Pendant ce temps-là, alors que sa forme s'effaçait peu à peu à l'horizon, dans la petite dédale qu'il venait de quitter se trouvait une jeune fille perchée sur le rebord du toit. Assise dans son petit coin, elle avait été témoin de la petite guéguerre qui s'était jouée sous ses pieds, ne perdant pas une miette du spectacle alors que ses orbes vifs brillaient d'excitation derrière le rideau de soie que formait ses mèches blanches. Elle s'était retenue de pousser quelques cris et sifflement d'admiration quand un poing se connectait à une mâchoire ou bien de s'élancer elle même dans la foulée et de se fondre dans le nuage de poussière crée par la rixe.
Voilà maintenant plusieurs minutes que l'action avait prit fin. Ses pieds nus se balançaient dans le vide, faisant teinter les bracelets en argent qui ornaient ses chevilles. Elle fixait d'un air avide les intimidateurs qui avaient connus des jours meilleurs, son regard faisant des va-et-vient frénétiques entre l'amas de corps et le dos du garçon qui s'éloignait de plus en plus.
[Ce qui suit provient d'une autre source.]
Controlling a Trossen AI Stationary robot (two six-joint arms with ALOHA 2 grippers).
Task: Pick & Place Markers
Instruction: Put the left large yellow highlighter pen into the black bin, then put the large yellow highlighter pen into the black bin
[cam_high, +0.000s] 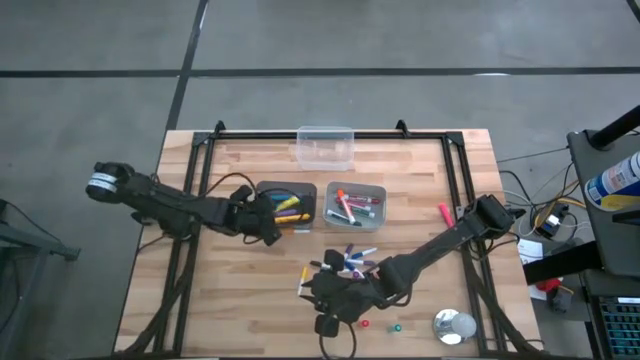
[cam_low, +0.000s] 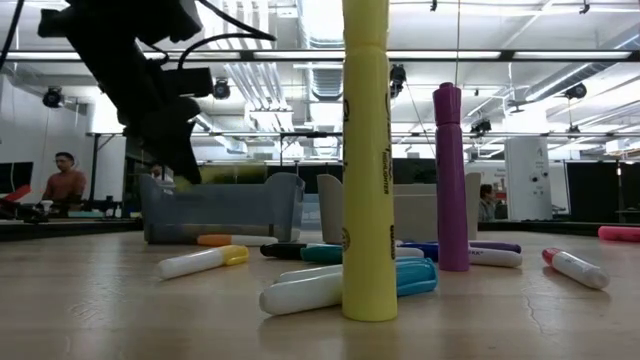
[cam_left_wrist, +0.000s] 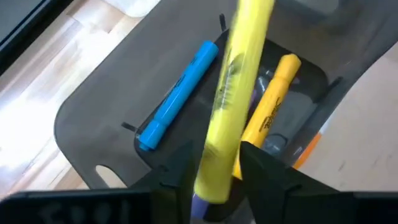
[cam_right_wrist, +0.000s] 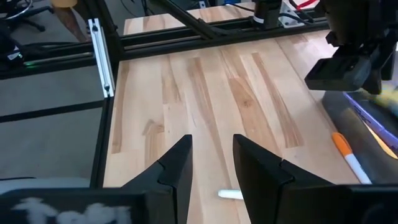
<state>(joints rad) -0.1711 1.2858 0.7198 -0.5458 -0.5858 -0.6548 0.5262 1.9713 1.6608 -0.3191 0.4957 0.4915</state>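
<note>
My left gripper (cam_high: 268, 222) hangs over the dark bin (cam_high: 262, 190), open, with a blurred yellow marker (cam_left_wrist: 233, 81) standing in the gap between its fingers. A blue marker (cam_left_wrist: 180, 93) and a yellow one (cam_left_wrist: 273, 99) lie in that bin (cam_left_wrist: 93, 112). My right gripper (cam_high: 318, 290) is open with nothing in it, above bare wood beside the loose pile of markers (cam_high: 352, 262). In its wrist view the right gripper (cam_right_wrist: 211, 146) has a white marker end (cam_right_wrist: 230, 194) below it. In the low view, a yellow marker (cam_low: 368, 160) and a purple one (cam_low: 450, 180) stand upright on the table. My left gripper has the yellow marker's lower part (cam_left_wrist: 211, 177) between its two fingers, which come slanting down from the table's left. The marker runs along the fingers, out over the bin. It is blurred while the fingers are sharp; whether they touch it I cannot tell.
A grey bin (cam_high: 378, 192) with markers stands right of the dark one, and a clear container (cam_high: 323, 147) behind both. A pink marker (cam_high: 444, 211) lies at the right, a silver tape roll (cam_high: 453, 325) and tiny caps (cam_high: 365, 323) near the front edge.
</note>
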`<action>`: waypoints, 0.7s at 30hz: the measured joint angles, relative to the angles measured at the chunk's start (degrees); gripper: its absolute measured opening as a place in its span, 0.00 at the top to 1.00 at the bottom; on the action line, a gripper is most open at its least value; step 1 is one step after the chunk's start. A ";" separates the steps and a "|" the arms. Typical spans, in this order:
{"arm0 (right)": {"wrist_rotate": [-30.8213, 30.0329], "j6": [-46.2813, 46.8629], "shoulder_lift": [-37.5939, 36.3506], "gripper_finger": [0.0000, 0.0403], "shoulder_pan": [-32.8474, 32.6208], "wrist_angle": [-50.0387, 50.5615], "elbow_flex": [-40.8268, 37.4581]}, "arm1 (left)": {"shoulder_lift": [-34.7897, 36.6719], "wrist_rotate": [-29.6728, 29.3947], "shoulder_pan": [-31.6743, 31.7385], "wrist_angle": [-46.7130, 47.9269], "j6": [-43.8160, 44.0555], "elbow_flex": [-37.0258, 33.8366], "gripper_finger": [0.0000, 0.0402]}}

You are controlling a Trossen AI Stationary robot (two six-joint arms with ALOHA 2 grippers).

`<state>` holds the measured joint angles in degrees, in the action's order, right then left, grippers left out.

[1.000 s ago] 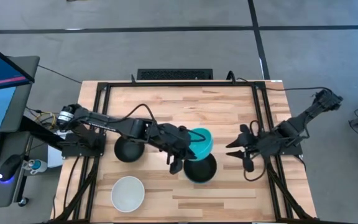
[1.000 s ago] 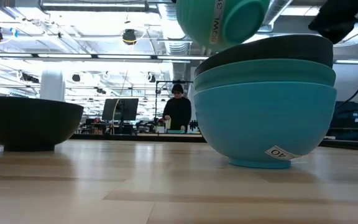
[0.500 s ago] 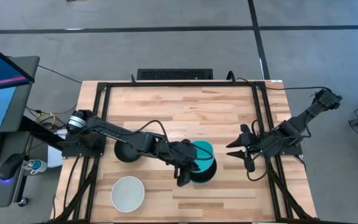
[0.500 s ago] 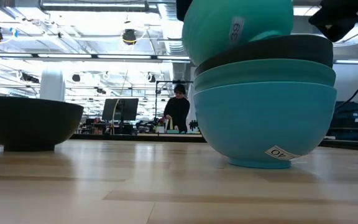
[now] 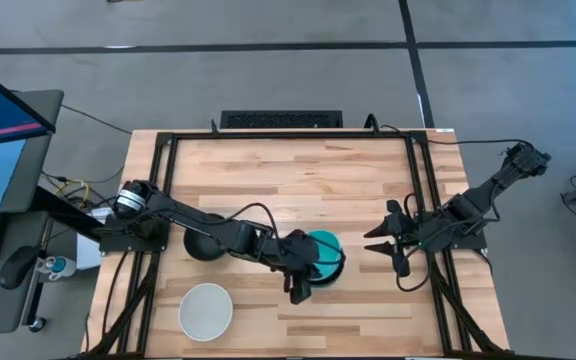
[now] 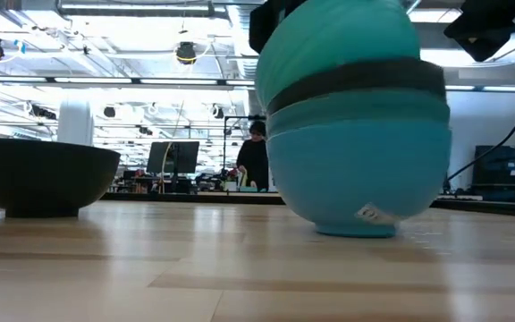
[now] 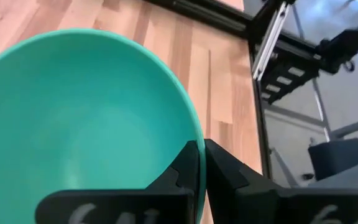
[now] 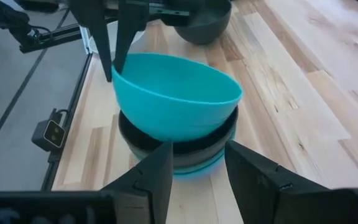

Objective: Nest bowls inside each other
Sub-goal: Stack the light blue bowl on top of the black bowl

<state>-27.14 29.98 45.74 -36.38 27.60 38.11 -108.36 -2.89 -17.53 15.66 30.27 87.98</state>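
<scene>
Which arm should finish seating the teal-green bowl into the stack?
Left. The left gripper is shut on the teal-green bowl, tilted over the stack. The right gripper waits open, beside it.

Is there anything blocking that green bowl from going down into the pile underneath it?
Nothing visible does. The left gripper, shut on the rim of the teal-green bowl, holds it tilted right over the stack, whose top black bowl shows nothing inside. The right gripper waits open beside it.
</scene>
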 joint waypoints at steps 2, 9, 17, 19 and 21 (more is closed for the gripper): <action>0.00 0.00 0.00 0.58 0.00 0.03 0.00 | -0.60 -0.19 -0.35 -0.21 0.62 0.14 1.00; 0.00 0.00 0.00 0.58 0.00 -0.09 0.00 | -1.49 -3.64 -1.27 7.01 2.80 0.09 1.00; -0.11 0.02 0.00 0.58 0.02 -0.49 0.00 | -1.46 -6.88 -1.23 8.88 2.55 0.12 1.00; -0.12 0.02 0.00 0.58 0.02 -0.58 0.00 | -1.46 -6.98 -1.23 10.23 2.45 0.12 1.00; -0.13 0.02 0.00 0.58 0.02 -0.79 0.00 | -1.41 -7.69 -1.23 12.14 2.37 0.12 1.00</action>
<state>-27.27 30.00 45.74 -36.36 26.81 38.11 -109.77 -10.58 -18.76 27.80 32.64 88.09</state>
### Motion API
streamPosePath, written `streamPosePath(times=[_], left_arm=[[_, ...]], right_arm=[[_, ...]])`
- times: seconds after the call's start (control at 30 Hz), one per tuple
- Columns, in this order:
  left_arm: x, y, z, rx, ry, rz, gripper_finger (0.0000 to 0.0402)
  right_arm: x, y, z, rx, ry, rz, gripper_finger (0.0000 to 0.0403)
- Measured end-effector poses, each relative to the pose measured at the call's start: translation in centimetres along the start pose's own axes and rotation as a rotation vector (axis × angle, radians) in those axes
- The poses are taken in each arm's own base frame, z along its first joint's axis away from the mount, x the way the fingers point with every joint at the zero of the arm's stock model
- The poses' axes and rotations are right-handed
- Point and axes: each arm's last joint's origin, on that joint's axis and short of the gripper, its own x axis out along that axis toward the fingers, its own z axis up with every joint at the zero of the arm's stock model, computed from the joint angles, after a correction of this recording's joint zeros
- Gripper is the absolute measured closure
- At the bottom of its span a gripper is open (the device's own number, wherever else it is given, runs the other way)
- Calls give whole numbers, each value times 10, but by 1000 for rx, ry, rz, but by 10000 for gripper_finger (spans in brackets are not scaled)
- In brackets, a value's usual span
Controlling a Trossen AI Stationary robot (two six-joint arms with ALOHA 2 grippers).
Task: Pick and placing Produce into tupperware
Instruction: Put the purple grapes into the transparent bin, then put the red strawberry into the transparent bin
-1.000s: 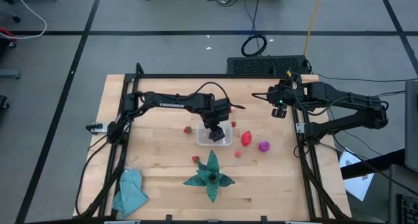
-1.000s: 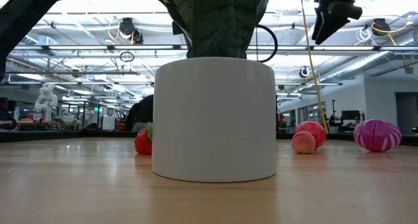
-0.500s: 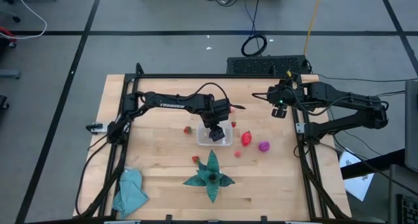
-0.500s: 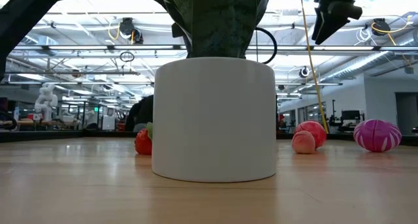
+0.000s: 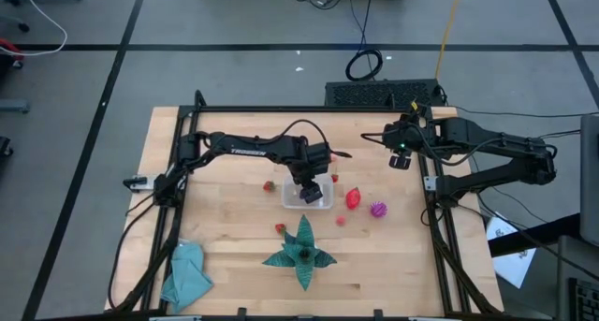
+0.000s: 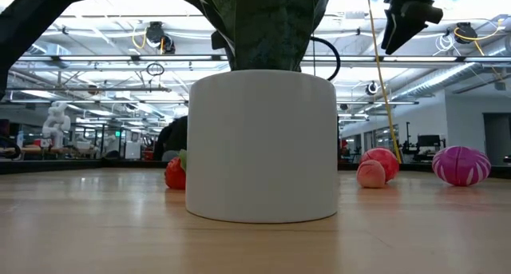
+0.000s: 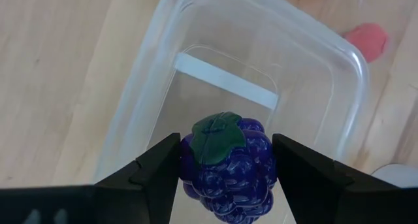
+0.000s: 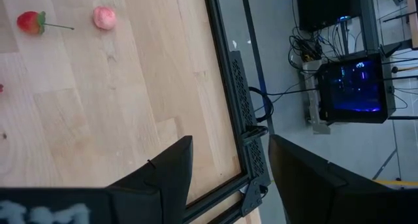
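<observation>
Placing step in hand. Left tool [image 7: 225, 162] clamped on grape [image 7: 227, 165], directly above tupperware [image 7: 353, 80] at tabletop centre. Next: lower slightly, open fingers, release inside. Right tool [image 8: 225, 162] spread wide, idle at tabletop's far right edge.

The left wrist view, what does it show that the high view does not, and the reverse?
Only the left wrist view shows the purple grape bunch clamped in the left gripper, over the clear tupperware, which looks empty. Only the high view shows the right gripper waiting at the table's right edge, the green leafy thing, the teal cloth and the magenta ball. Both show the tupperware and the wooden table.
</observation>
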Motion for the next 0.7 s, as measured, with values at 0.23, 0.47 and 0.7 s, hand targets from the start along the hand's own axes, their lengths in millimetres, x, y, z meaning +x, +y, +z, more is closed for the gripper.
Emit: streamPosePath(times=[0.23, 0.47, 0.7], left_arm=[[0, 0, 0, 21, -3, -2, 172], [0, 0, 2, 25, -20, -6, 134], [0, 0, 2, 22, -23, 7, 106]], right_arm=[[0, 0, 0, 7, 0, 0, 211], [0, 0, 0, 8, 0, 0, 211], [0, 0, 0, 7, 0, 0, 211]])
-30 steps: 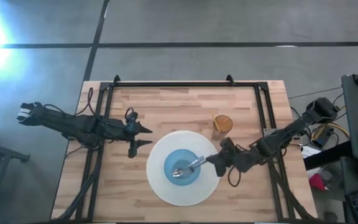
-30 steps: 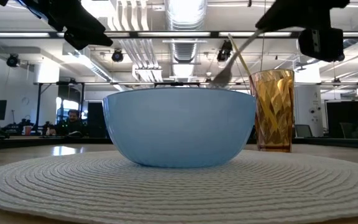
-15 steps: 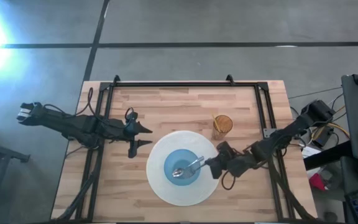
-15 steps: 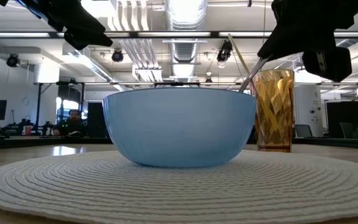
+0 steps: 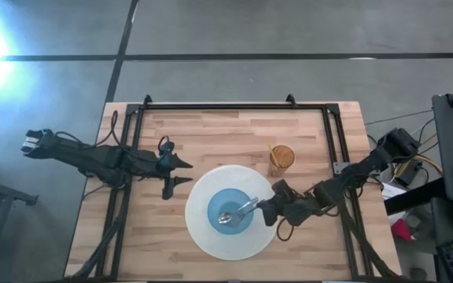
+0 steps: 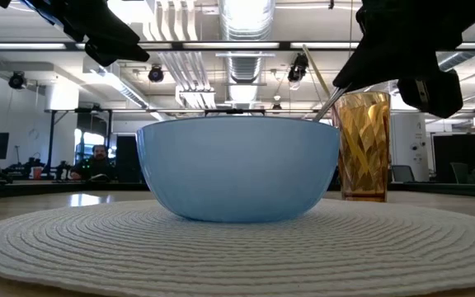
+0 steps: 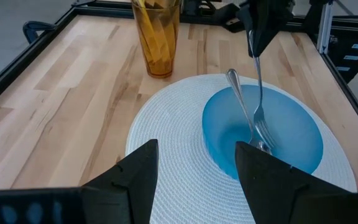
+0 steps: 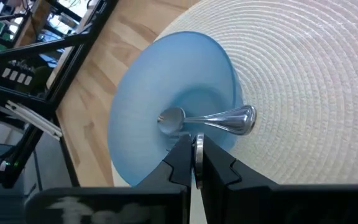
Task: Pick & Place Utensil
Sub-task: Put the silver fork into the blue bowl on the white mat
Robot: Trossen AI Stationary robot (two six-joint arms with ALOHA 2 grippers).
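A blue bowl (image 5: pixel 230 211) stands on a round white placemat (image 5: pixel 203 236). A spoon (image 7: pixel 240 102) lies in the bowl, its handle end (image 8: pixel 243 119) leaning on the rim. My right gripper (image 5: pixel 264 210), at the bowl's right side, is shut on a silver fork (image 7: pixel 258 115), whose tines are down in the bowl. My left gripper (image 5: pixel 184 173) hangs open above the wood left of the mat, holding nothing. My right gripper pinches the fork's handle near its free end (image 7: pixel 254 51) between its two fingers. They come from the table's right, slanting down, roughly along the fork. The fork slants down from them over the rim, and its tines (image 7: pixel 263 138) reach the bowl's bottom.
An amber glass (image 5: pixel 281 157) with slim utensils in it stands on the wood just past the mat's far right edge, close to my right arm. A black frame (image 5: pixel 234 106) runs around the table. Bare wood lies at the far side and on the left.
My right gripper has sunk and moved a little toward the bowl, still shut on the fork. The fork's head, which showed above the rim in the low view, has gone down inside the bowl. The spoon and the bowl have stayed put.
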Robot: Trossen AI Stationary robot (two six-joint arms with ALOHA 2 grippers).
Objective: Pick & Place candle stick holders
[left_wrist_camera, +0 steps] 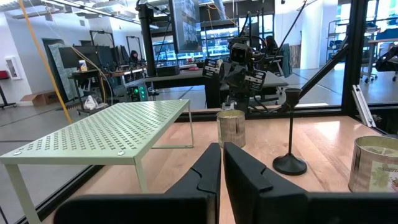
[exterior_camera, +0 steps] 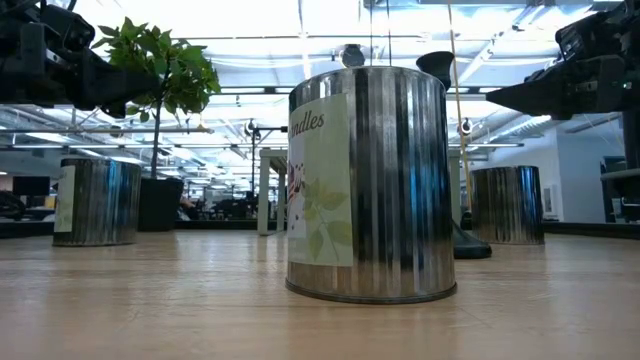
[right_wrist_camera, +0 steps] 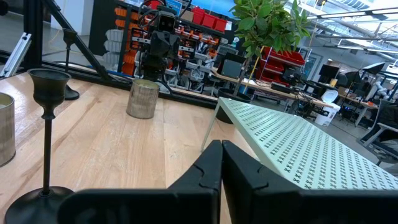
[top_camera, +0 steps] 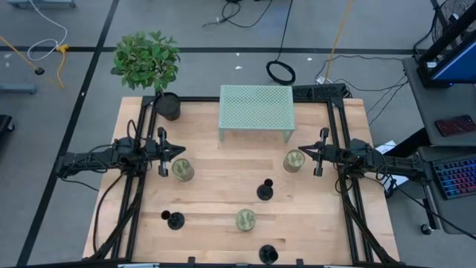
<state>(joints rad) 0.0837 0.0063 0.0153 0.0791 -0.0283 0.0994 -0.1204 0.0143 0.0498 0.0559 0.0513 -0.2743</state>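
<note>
Three brass-coloured cups stand on their bases on the wooden table: one by my left gripper, one by my right gripper, one near the front. Three black stemmed holders stand upright on round bases. My left gripper hovers at the table's left side, shut and empty, pointing level toward the middle. My right gripper mirrors it on the right, shut and empty. Each wrist view shows its shut fingers, left and right, with nothing between them.
A pale green perforated shelf stands on legs at the far middle of the table. A black pot with a leafy plant sits at the far left corner. Black rails frame the table's sides. Bare wood lies between the grippers.
</note>
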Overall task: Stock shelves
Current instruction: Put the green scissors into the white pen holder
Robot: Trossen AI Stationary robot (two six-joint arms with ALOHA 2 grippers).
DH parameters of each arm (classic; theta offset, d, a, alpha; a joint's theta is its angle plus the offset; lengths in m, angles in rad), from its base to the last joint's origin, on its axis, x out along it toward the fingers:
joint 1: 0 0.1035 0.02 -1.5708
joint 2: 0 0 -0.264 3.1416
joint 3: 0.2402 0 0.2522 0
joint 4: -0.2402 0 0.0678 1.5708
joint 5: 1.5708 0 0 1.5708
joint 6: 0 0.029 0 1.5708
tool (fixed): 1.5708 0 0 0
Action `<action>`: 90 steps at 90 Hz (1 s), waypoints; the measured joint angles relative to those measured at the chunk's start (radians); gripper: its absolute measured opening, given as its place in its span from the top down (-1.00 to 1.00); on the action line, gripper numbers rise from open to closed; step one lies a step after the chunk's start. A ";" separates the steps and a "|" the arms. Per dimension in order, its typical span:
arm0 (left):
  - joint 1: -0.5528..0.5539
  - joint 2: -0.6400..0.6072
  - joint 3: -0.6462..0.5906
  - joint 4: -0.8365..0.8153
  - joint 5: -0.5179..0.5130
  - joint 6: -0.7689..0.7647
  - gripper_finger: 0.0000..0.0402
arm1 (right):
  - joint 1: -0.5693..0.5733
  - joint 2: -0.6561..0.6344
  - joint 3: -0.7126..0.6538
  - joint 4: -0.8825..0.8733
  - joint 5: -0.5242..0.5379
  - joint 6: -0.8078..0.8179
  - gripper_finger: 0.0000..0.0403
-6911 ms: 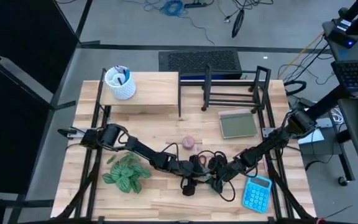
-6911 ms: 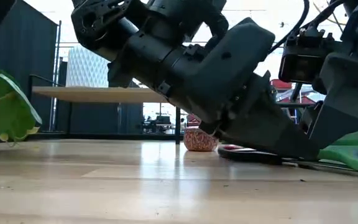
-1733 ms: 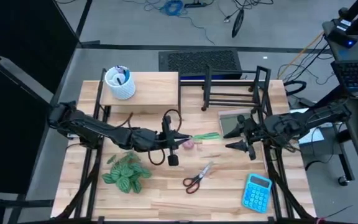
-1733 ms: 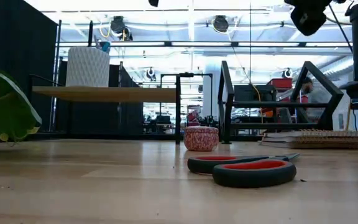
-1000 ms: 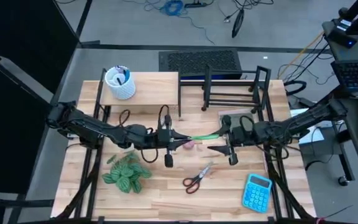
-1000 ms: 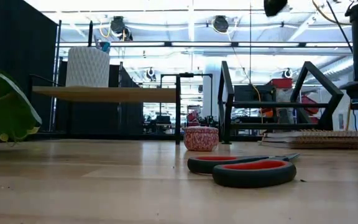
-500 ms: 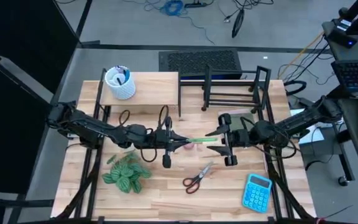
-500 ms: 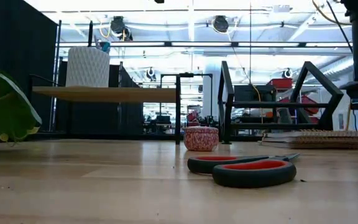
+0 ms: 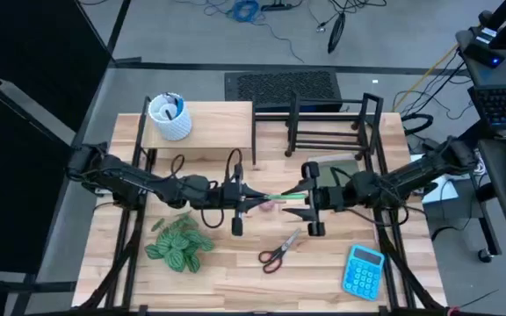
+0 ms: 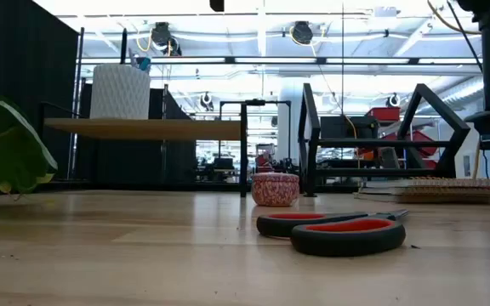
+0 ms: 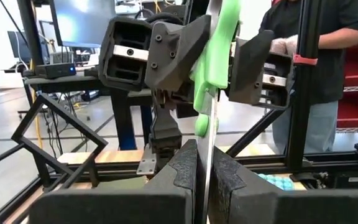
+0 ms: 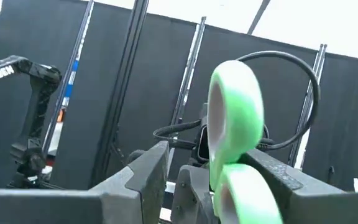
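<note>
Left gripper [image 9: 255, 198] held green scissors [image 9: 286, 196] by blade, fingers closed on it, in front of black wire rack [image 9: 328, 123]. Right gripper [image 9: 307, 197] wide open around green handles. Pale-wood riser shelf [image 9: 207, 132] stood left of rack. Red scissors [image 9: 278, 250] lay nearer table front.

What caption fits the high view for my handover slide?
Left gripper holds green scissors out above the table; open right gripper closes in.
</note>
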State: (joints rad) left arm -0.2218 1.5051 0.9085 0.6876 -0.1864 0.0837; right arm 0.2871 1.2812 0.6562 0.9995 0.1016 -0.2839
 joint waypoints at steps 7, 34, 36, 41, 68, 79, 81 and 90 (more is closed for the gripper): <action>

Son corps fut plus rapide, prenant une décision avant qu'elle n'ait eu le temps de réfléchir à un quelconque plan. Elançant son petit gabarit dans le vide, elle atterrit lourdement sur le sol, causant les cris plaintifs de certains blessés. Elle ne les gratifia d'aucune excuse, choisissant plutôt de se dépêcher à son tour dans la lumière, une destination bien précise ayant germé dans son esprit alors qu'elle engageait une course à travers la rue principale de la ville.